Com a maioria absoluta, o cenário mudou. O Presidente abandonou a geringonça e conduz agora, em viatura própria, o seu ímpeto contra o poder absoluto do PS. Os apelos ao regresso de Pedro Passos Coelho, via televisões -- mas interpelando até publicamente o próprio -- iniciaram o fim do seu papel de moderador do sistema. É aquilo que sempre se teme: Marcelo a boicotar o Presidente. Passou também a anunciar diariamente os piores defeitos do primeiro-ministro: dificuldade em escolher boas equipas, incapacidade de acelerar a governação.

Na verdade, foi o primeiro-ministro que escolheu para si este papel subalterno, ao colocar os delfins no comando, pairando como um pai distante. Depois, claro, é sempre o último a saber. Dois exemplos de um certo desgoverno: o "Mais Habitação" é um pacote com algumas medidas desnecessariamente ideológicas, produzido nas catacumbas da máquina do PS-Pedro Nuno Santos, que deixa por estimular o motor principal -- investimento privado a produzir mais casas.

Segundo exemplo: a importância de Galamba. A fação Pedro Nuno Santos criou uma Comissão Técnica Independente (CTI) sobre o aeroporto e a presidente vem secundando publicamente as opções do ex-ministro -- Montijo e/ou Alcochete. Ou seja, a CTI existe para avaliar o real confronto quanto ao custo e impacto ambiental destas escolhas, mas os 25 estudos que faltam encomendar parecem inúteis. Não querem poupar tempo e dinheiro? Como dizia o constitucionalista Vital Moreira no seu blogue Causa Nossa, não se compreende como Rosário Partidário tem o antecedente de ter pertencido à equipa da proposta LNEC/Alcochete do tempo Sócrates e agora é a n.º 1 deste júri independente.
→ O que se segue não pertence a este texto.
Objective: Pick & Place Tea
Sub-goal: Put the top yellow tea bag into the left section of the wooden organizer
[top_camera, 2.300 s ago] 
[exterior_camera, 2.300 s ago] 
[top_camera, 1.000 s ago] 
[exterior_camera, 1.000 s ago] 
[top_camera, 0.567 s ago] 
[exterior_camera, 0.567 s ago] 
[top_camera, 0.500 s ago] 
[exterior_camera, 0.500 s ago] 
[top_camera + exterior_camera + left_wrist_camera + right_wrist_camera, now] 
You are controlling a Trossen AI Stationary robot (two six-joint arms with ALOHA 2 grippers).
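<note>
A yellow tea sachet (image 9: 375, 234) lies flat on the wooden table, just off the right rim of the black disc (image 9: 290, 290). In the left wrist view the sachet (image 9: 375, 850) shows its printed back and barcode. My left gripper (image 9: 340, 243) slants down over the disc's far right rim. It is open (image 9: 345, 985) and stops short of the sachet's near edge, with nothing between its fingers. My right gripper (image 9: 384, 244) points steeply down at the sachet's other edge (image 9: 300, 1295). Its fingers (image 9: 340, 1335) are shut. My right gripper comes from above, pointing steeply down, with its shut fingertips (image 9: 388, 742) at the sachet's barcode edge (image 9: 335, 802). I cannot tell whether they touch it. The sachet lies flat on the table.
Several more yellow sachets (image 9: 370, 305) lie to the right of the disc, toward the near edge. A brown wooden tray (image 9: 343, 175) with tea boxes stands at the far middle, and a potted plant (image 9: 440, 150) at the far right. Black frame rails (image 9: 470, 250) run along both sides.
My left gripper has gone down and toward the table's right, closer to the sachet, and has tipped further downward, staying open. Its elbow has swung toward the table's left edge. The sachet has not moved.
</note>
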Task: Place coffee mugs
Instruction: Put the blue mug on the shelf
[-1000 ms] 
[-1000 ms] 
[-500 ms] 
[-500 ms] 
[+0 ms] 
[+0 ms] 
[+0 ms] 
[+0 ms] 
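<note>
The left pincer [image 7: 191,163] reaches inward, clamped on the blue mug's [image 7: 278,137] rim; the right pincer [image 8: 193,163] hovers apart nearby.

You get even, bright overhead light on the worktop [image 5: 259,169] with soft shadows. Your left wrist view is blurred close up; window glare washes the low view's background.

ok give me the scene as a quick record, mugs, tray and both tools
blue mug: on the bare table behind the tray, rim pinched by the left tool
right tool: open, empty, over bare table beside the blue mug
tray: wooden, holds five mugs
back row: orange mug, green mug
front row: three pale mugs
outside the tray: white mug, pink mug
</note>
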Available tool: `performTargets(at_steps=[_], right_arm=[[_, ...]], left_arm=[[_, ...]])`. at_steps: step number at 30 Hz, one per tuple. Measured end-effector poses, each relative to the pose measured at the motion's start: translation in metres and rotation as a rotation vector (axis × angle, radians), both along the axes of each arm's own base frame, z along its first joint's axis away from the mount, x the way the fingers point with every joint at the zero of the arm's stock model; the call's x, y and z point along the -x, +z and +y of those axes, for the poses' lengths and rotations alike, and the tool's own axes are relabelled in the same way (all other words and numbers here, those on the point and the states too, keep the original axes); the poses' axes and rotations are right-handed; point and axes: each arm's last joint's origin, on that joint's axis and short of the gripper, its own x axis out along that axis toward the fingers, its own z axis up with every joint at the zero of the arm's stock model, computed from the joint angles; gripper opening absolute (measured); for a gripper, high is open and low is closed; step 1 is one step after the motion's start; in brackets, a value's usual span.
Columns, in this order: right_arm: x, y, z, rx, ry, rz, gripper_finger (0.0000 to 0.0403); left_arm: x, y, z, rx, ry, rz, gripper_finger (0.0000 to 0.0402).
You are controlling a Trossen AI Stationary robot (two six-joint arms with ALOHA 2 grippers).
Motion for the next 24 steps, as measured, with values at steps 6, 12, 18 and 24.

Mas nas Infraestruturas deste Governo tudo parece possível.

Deste divórcio Costa-Marcelo sai ainda uma consequência política maior: a agonia do centro. O líder do PS sabe que esta maioria não é repetível e que a nova geração socialista vive bem com o regresso à velha geringonça PS-Bloco-PCP. O futuro do PS é sem dúvida mais à esquerda, através dos seus PNS-Galambas. Marcelo, na sua ânsia de defenestrar Costa, está a reerguer do túmulo a geringonça que ele tanto detestou. Portanto, dissolver não é hipótese. Presidente, se houver eleições, qual é a maioria parlamentar que não depende do Chega?»